EXERCISE OBJECTIVE:
Take the data below and copy exactly the lines starting at the one with "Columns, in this" and finishing at the one with "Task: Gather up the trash", both included.

EXERCISE MATERIALS:
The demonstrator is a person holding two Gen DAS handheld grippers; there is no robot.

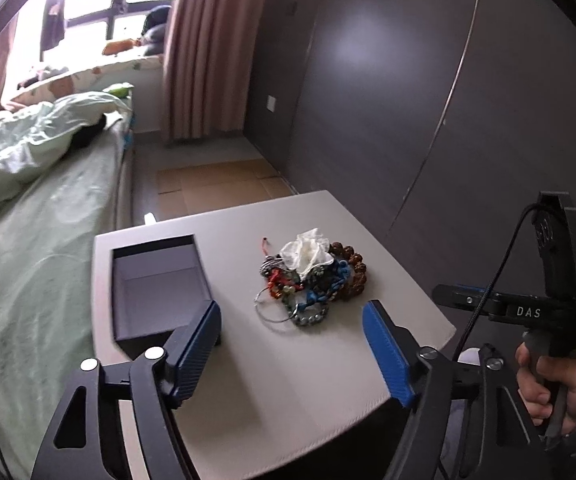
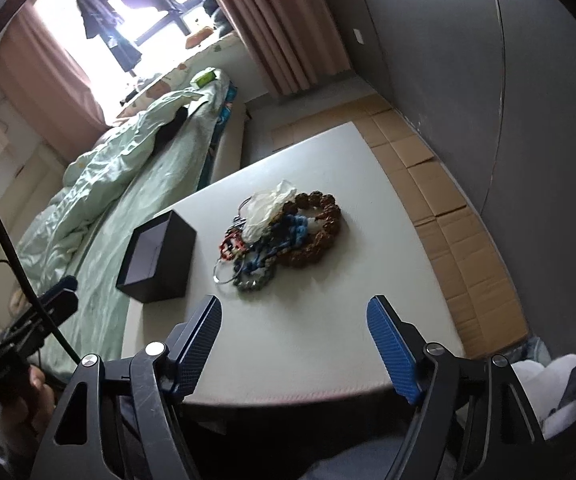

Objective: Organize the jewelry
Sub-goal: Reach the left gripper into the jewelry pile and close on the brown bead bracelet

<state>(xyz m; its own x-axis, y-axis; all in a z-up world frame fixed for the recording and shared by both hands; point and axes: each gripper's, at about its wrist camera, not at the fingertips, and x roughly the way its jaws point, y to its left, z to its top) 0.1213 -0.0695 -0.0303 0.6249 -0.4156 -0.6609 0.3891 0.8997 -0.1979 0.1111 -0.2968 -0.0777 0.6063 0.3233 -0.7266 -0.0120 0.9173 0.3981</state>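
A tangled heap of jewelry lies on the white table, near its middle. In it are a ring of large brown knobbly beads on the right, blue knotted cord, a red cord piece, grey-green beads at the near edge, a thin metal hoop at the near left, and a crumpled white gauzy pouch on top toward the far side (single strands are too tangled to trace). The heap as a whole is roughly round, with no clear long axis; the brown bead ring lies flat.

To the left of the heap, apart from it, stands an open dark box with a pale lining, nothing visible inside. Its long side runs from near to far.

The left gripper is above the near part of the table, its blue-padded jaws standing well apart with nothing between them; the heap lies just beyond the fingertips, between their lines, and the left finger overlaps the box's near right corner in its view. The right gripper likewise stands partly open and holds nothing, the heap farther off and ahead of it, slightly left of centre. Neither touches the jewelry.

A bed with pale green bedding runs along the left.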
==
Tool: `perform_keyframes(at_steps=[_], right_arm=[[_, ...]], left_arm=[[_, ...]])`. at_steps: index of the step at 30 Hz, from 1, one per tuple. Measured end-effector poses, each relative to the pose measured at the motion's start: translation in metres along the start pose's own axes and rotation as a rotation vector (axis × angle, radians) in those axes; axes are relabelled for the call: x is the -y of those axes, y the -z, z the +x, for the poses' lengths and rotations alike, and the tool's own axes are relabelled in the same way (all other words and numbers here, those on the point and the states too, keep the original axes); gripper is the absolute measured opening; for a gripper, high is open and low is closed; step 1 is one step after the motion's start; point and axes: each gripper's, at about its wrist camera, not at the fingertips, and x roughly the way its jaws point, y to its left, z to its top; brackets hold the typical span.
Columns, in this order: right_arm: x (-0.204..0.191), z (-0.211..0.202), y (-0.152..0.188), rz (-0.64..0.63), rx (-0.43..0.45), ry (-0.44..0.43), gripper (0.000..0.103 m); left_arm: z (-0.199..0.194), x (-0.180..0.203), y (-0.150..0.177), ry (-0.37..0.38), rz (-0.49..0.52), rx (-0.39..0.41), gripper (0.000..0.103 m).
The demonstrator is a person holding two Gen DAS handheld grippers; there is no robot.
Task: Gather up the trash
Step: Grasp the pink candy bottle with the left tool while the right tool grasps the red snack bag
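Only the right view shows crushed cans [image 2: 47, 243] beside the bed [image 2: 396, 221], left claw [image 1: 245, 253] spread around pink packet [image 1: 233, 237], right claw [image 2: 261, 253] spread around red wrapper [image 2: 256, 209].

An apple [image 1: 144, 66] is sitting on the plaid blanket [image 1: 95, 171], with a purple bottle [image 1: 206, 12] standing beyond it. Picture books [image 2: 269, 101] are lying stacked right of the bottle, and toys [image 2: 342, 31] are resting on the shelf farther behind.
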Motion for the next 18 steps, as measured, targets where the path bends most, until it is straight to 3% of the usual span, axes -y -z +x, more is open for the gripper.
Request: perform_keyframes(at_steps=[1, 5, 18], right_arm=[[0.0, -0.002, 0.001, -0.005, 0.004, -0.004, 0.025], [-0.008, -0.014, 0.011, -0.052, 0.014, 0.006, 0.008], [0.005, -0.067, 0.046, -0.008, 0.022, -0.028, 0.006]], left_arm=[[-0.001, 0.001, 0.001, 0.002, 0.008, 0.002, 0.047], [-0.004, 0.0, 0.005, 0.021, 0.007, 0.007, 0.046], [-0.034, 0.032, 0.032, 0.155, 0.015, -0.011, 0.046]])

EXERCISE SOLUTION:
Columns, in this order: right_arm: x (-0.204..0.191), z (-0.211..0.202), y (-0.152..0.188), rz (-0.64..0.63), rx (-0.43..0.45), ry (-0.44..0.43), gripper (0.000..0.103 m); left_arm: z (-0.199..0.194), x (-0.180..0.203), y (-0.150..0.177), ry (-0.37..0.38), rz (-0.49..0.52), rx (-0.39..0.41), gripper (0.000..0.103 m).
The demonstrator is a person holding two Gen DAS handheld grippers; there is no robot.
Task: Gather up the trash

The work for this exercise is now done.